Discovery order: robots.txt/sitemap.xml/sitemap_index.xml/sitemap-index.xml/wp-sitemap.xml.

By default with --site-url, only URLs matching the site origin host are crawled. Use --include-offsite-urls to crawl all listed URLs.

Interactive mode

crawlboy --interactive
# or
crawlboy -i

The wizard walks through URL mode, output directory, crawl options, and advanced settings before confirming. Requires a TTY — for Docker use docker run -it ....

Options

Flag Description Default
--sitemap-url Direct sitemap URL
--site-url Site root for auto-discovery
--out-dir Output directory
--delay Seconds to wait after each page 0
--page-timeout-ms Navigation timeout in ms 60000
--max-urls Cap number of URLs (for testing) unlimited
--save-html Write raw HTML under html/ off
--download-images Save images under media/ and rewrite paths off
--no-headless Show the browser window off
--fail-fast Stop on first crawl error off
--include-offsite-urls Crawl hosts outside site origin (--site-url only) off
-i, --interactive Launch guided wizard off

Docker

docker build -t crawlboy .
docker run --rm -v "$(pwd)/out:/out" crawlboy \
  --site-url 'https://www.example.com' --out-dir /out

Contributing

Contributions are welcome!
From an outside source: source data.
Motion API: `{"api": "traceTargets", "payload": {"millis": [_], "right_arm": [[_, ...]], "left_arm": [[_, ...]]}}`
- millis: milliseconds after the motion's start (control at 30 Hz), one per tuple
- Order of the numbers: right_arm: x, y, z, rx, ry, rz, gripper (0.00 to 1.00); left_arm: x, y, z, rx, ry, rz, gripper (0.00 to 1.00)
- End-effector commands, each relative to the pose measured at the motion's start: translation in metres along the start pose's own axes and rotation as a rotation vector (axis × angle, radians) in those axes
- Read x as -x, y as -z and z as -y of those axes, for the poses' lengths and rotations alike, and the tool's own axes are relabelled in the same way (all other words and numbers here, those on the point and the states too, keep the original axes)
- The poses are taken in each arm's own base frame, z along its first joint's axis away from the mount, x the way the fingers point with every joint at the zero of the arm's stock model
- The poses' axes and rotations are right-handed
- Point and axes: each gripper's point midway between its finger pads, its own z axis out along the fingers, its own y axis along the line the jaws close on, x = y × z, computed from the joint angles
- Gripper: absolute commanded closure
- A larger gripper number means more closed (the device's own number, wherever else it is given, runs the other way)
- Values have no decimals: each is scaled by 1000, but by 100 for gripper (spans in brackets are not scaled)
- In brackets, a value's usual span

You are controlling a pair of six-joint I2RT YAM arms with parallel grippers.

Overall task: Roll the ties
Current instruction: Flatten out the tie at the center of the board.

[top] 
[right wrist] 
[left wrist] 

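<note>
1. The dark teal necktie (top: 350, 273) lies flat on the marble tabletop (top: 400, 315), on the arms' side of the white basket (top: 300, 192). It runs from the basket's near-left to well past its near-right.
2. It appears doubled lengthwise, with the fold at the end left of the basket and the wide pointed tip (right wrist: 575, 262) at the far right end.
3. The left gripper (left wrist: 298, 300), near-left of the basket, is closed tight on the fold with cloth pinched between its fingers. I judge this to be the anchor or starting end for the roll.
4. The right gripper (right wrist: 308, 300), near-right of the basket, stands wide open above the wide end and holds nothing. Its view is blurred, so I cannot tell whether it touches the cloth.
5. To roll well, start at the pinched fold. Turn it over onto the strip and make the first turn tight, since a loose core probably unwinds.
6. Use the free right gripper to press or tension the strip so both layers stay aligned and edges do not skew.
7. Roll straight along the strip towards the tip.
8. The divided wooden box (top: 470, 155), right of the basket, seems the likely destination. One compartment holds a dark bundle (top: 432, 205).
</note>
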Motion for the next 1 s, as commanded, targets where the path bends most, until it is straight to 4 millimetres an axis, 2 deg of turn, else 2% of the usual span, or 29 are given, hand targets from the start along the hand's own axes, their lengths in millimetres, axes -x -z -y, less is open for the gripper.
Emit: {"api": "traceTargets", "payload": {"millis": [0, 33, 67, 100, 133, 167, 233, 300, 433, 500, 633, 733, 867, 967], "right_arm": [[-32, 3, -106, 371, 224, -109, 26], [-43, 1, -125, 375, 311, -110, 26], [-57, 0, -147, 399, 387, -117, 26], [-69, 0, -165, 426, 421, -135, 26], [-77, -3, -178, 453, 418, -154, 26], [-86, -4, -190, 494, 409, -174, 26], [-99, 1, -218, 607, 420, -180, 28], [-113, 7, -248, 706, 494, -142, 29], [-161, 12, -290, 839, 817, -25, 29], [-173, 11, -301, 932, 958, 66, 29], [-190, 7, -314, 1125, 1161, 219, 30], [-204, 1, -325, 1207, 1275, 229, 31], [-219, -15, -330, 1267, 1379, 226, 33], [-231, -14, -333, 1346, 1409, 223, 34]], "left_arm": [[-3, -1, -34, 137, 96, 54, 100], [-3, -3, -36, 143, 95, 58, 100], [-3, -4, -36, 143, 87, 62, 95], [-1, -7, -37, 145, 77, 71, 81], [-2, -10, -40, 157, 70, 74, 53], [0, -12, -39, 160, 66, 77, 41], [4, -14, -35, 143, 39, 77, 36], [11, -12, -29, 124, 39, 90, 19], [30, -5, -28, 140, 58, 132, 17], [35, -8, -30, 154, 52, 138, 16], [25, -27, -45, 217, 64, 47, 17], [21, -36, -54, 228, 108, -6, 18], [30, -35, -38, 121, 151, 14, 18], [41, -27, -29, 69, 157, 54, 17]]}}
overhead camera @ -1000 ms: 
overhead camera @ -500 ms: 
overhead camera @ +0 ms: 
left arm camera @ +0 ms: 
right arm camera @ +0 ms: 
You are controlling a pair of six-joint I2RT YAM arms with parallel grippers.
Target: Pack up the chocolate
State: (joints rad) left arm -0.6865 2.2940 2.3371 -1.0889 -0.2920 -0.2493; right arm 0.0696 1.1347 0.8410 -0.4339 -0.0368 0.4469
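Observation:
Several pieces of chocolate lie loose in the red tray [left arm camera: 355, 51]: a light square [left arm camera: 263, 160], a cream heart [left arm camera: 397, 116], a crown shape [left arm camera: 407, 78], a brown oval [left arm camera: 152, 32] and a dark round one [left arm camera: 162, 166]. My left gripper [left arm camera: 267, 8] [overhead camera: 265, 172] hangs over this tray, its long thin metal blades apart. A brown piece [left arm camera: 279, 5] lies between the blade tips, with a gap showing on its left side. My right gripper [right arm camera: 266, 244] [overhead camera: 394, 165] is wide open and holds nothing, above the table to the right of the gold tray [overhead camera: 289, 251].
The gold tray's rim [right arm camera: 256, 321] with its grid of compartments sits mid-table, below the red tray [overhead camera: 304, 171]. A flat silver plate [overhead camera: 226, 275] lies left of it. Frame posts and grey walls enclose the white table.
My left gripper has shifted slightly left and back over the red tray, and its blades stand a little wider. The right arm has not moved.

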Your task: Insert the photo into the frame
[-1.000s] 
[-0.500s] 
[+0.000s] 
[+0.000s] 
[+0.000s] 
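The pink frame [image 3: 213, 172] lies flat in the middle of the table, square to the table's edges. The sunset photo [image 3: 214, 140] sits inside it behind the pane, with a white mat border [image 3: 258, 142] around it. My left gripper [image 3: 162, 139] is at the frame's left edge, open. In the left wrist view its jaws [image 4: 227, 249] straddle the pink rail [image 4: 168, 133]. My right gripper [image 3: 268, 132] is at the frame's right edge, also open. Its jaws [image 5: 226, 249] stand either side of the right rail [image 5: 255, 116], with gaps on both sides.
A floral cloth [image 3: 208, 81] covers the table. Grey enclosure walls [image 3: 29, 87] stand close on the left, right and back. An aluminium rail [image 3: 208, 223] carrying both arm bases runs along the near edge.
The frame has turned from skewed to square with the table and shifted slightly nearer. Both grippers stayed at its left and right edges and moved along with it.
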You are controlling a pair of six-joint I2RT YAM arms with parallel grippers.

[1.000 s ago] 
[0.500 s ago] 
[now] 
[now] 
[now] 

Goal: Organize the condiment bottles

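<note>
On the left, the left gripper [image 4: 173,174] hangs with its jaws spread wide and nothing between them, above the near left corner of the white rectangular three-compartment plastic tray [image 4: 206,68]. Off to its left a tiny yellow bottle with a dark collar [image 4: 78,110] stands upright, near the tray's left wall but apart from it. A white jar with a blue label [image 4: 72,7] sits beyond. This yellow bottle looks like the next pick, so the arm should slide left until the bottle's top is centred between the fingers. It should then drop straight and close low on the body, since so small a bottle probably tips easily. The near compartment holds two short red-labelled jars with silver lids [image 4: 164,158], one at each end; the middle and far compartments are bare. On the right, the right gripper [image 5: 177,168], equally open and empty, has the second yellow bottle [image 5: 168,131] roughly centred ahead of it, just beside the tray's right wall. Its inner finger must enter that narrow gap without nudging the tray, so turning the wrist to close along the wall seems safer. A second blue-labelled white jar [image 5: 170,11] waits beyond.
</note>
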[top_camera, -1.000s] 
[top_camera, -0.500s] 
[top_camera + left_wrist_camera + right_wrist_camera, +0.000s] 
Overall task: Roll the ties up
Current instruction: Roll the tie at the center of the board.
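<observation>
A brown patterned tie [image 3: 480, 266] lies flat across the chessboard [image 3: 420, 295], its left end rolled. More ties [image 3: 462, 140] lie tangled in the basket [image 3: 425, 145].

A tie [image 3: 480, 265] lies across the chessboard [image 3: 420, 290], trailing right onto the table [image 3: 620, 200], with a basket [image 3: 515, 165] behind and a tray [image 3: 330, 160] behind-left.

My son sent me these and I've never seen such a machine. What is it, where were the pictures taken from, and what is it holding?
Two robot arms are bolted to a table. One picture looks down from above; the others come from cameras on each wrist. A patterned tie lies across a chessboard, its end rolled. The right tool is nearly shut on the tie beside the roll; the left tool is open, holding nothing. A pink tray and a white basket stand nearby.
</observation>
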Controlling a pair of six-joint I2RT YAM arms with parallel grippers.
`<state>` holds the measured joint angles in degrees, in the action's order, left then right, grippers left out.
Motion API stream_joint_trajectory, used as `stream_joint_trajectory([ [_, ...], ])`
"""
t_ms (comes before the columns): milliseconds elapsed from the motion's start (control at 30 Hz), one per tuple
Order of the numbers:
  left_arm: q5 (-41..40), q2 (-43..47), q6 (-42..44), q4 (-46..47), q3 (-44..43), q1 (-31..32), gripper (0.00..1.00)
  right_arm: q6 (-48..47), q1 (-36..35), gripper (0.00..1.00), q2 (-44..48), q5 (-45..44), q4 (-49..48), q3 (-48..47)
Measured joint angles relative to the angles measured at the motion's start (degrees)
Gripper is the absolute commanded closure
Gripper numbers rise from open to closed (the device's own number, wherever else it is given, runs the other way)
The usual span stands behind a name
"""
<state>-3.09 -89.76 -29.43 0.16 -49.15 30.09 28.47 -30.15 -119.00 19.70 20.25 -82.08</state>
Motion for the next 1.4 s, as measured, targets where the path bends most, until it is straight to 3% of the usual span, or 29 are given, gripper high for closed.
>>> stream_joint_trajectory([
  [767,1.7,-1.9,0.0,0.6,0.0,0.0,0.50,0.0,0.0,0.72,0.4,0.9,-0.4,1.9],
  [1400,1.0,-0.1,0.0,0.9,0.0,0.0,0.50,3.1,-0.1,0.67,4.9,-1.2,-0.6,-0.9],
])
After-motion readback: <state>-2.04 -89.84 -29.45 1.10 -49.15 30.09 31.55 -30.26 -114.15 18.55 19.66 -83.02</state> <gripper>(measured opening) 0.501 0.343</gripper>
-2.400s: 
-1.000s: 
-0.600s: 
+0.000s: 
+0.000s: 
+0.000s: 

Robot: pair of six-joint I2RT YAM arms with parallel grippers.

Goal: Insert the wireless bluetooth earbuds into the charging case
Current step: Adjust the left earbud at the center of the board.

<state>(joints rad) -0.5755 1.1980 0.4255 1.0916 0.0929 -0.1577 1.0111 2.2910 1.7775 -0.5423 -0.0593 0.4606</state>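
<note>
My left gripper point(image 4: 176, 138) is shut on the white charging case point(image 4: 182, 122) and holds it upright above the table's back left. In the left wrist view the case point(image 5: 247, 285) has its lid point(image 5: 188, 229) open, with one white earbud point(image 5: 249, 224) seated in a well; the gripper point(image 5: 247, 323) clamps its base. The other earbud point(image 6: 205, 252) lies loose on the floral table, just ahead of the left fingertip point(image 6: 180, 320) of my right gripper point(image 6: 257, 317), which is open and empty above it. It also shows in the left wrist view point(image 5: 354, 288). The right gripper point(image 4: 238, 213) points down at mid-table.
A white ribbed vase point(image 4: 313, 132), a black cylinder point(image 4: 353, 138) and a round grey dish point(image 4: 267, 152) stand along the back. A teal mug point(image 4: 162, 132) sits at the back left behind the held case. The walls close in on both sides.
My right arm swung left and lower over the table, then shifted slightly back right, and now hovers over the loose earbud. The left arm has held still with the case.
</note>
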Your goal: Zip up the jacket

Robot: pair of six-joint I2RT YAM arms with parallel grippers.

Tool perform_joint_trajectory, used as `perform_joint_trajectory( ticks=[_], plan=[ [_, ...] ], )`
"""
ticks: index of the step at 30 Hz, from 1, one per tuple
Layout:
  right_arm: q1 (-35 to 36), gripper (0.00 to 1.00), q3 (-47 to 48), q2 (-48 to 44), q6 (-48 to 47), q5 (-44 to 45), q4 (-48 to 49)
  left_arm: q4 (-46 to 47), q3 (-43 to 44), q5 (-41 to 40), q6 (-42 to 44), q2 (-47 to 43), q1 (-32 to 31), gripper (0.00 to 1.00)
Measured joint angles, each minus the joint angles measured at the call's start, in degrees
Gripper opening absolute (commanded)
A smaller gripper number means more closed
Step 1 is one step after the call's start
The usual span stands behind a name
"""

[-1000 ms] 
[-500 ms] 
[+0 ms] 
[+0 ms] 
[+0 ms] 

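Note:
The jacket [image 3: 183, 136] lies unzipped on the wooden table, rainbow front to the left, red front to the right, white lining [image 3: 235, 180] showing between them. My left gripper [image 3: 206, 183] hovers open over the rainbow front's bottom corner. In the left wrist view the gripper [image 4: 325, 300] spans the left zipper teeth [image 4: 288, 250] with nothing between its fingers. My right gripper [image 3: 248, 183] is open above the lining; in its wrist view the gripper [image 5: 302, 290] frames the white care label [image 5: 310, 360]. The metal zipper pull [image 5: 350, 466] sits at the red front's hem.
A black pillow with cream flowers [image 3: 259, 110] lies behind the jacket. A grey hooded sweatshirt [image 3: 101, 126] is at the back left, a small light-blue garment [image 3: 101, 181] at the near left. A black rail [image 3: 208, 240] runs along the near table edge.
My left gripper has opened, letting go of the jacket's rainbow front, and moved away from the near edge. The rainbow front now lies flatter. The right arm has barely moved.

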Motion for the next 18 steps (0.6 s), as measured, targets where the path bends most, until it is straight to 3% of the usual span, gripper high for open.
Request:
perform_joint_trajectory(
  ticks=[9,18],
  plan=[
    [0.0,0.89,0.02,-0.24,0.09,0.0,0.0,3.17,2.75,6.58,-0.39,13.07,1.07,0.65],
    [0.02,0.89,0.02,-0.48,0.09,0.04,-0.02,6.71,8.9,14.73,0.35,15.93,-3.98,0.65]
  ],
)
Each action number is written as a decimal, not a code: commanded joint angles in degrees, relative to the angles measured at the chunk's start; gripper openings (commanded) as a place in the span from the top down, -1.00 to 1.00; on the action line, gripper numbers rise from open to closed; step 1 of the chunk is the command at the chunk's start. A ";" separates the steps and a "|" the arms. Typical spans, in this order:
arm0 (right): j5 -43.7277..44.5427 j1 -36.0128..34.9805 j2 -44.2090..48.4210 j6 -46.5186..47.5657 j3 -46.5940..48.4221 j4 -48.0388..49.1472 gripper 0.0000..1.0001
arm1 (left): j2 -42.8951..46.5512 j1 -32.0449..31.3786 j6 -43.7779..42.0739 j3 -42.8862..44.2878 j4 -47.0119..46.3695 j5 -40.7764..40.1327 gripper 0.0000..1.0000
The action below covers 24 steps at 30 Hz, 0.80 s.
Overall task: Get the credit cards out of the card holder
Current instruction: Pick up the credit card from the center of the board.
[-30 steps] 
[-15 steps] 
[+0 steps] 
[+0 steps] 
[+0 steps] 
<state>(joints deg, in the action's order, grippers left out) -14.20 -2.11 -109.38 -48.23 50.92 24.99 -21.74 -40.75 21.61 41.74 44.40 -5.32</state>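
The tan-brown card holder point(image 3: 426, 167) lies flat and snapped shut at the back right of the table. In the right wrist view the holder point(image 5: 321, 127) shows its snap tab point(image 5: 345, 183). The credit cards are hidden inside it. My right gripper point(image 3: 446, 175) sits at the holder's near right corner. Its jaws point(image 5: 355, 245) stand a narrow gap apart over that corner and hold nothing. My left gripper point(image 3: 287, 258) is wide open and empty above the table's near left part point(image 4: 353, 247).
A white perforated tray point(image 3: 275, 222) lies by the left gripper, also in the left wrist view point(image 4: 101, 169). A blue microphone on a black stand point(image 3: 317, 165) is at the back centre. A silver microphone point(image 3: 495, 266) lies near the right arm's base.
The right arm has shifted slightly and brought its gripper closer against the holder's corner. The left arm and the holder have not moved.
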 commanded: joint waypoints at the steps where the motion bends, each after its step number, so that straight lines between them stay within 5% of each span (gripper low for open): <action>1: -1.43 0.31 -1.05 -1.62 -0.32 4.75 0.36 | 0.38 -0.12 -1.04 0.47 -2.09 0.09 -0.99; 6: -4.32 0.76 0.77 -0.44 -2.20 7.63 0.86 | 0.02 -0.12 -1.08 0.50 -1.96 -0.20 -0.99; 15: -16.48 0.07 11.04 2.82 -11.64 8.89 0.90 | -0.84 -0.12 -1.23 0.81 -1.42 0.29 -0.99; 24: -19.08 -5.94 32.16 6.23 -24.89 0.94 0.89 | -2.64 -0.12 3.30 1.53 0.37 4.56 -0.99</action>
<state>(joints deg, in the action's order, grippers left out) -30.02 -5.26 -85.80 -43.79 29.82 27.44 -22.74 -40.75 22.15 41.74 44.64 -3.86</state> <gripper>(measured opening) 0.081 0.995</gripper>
Please follow these guidelines:

Code Style

  • Use Python 3.10+ compatible syntax
  • Format code with Black — run black . before committing
  • Lint with ruff — run ruff check .
  • Follow PEP 8 conventions

Commit Messages

  • Use present tense, imperative mood ("add feature", not "added feature")
  • Be concise and descriptive (under 70 characters for the subject line)
  • Reference issues if applicable (e.g., "Fix #123")
  • Example: Fix image path rewriting for nested URLs

Pull Requests

  1. Fork the repository
  2. Create a feature branch: git checkout -b feature/your-feature
  3. Commit your changes with clear messages
  4. Test thoroughly before pushing
  5. Open a PR with a clear description of changes

Testing

  • Test the interactive CLI locally: crawlboy -i
  • Test with both --site-url and --sitemap-url modes
  • Verify output structure matches documentation
  • Test with --download-images and --save-html flags
  • Run against a small sitemap first (use --max-urls)

Reporting Issues

Include:

  • Steps to reproduce
  • Python version and OS
  • Full error output or stack trace
  • Sample sitemap URL (if possible)

Project details


Download files

Download the file for your platform. If you're not sure which to choose, learn more about installing packages.

Source Distribution

crawlboy-1.0.0.tar.gz (14.0 kB view details)

Uploaded Source

Built Distribution

If you're not sure about the file name format, learn more about wheel file names.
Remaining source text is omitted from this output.